- **WHAT TO DO**: From the listing below, copy out every line where the word "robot" appears.

- **RECORD EXTRACTS**:
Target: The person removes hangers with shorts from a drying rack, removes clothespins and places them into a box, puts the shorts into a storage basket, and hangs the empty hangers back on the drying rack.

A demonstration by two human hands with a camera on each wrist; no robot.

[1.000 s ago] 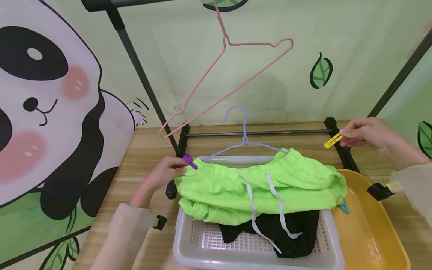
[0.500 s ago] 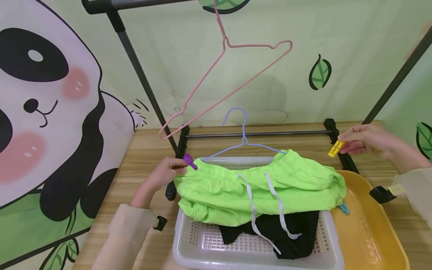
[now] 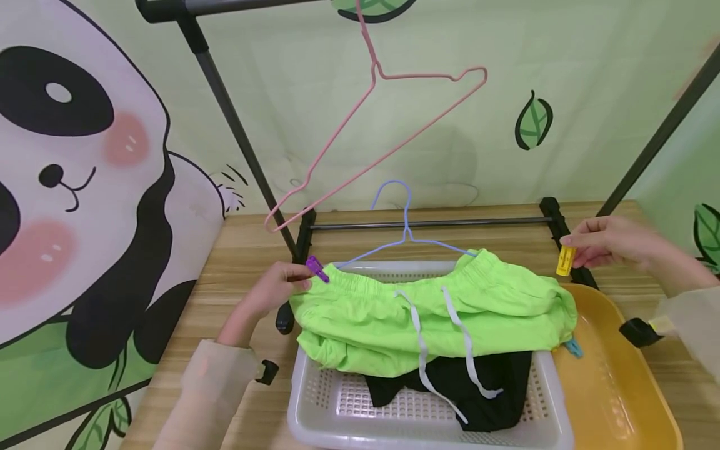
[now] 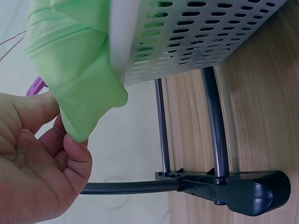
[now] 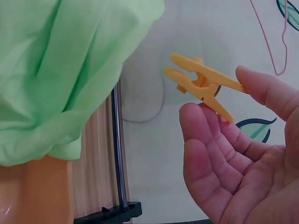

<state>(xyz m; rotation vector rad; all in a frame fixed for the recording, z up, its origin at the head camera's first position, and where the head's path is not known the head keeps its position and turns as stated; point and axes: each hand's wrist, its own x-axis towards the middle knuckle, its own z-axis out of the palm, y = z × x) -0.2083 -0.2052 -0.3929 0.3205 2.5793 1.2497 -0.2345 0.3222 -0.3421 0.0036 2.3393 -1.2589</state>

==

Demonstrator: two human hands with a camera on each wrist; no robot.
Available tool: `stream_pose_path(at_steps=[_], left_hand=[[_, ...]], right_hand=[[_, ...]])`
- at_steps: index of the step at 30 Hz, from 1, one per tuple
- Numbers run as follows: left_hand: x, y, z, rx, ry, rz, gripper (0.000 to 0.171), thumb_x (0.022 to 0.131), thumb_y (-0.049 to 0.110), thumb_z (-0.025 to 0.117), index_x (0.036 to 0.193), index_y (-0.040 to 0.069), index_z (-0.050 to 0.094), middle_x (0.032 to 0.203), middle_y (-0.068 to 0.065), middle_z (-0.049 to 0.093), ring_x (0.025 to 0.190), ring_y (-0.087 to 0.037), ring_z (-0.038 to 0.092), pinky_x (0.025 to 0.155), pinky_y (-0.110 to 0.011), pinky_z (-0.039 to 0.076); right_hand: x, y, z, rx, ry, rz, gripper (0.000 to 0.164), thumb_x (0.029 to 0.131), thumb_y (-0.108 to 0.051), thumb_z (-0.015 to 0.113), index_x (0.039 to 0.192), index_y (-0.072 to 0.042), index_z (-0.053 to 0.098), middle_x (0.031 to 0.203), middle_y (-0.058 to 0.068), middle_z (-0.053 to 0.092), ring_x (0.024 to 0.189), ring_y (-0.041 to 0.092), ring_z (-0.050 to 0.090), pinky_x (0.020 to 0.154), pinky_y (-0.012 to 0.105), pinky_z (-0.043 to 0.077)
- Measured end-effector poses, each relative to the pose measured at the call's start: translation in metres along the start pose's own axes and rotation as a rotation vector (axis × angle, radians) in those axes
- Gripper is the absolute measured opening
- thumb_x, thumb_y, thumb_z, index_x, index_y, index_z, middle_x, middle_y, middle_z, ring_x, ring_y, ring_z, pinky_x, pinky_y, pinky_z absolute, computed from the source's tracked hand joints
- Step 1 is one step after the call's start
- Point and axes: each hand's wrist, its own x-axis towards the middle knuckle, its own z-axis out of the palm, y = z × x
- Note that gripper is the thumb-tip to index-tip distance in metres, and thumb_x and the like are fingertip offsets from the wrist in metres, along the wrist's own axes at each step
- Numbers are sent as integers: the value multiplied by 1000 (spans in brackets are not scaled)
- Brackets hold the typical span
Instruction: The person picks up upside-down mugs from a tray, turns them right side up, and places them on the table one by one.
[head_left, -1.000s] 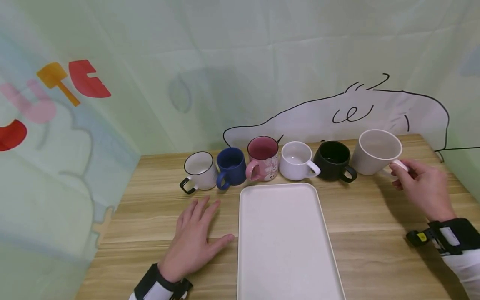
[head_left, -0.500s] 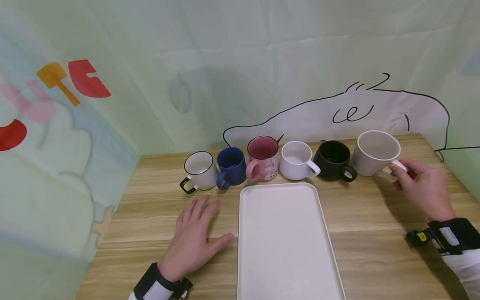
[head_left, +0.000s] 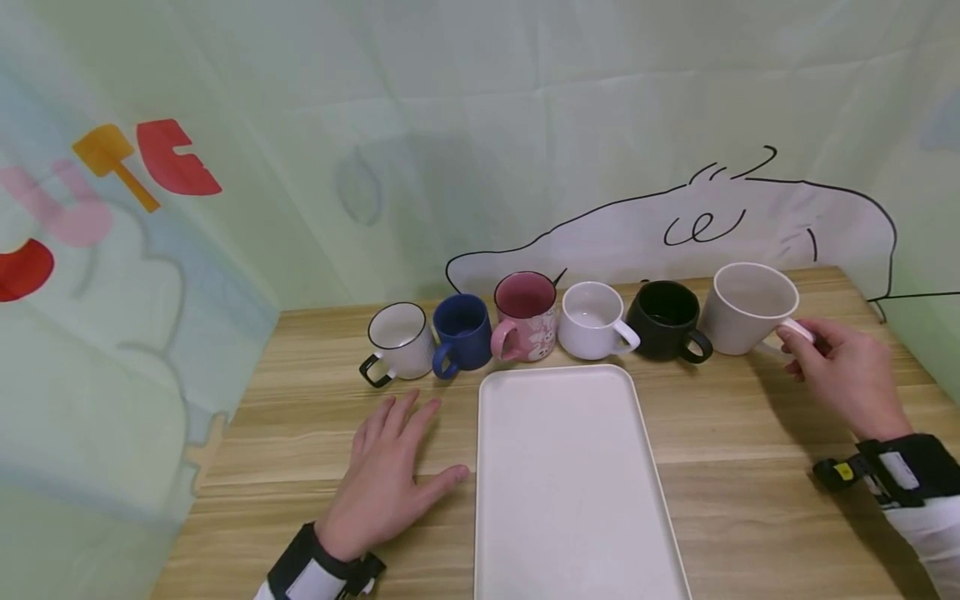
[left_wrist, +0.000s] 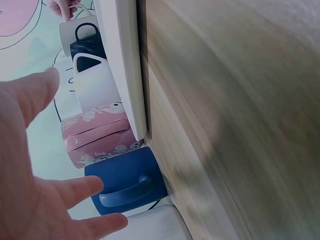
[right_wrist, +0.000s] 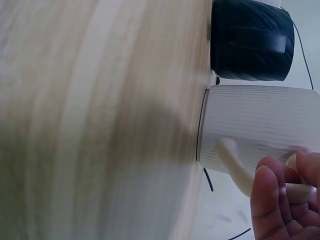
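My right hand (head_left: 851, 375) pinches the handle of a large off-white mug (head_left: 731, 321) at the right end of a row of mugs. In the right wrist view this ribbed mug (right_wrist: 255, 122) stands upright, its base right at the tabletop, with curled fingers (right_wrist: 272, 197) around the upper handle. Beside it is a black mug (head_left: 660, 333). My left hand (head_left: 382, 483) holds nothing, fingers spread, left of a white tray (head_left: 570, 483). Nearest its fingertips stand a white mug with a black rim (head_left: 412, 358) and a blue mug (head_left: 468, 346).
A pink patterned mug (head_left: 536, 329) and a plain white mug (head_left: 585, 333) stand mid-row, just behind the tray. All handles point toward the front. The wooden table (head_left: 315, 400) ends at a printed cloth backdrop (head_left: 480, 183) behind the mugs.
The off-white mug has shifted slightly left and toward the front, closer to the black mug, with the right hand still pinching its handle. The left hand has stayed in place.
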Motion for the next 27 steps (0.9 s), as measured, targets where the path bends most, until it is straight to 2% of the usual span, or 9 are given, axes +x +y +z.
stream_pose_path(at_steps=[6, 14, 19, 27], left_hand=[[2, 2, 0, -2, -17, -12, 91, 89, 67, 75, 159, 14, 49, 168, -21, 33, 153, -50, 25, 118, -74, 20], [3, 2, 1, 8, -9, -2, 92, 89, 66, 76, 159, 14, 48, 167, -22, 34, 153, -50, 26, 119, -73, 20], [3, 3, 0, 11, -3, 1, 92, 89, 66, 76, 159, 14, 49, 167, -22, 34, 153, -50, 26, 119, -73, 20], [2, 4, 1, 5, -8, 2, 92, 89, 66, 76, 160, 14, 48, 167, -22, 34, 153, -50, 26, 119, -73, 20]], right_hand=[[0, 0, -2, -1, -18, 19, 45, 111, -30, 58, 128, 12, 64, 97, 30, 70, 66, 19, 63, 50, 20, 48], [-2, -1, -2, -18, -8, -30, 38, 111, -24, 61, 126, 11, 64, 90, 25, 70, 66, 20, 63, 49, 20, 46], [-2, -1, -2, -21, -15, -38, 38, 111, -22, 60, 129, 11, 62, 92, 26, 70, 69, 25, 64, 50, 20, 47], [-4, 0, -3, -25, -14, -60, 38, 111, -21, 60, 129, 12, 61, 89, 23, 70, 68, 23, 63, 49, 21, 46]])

- **OUTPUT BELOW**:
A demonstration by two human hands with a camera on each wrist; no robot.
Demonstrator: two human hands with a camera on each wrist; no robot.

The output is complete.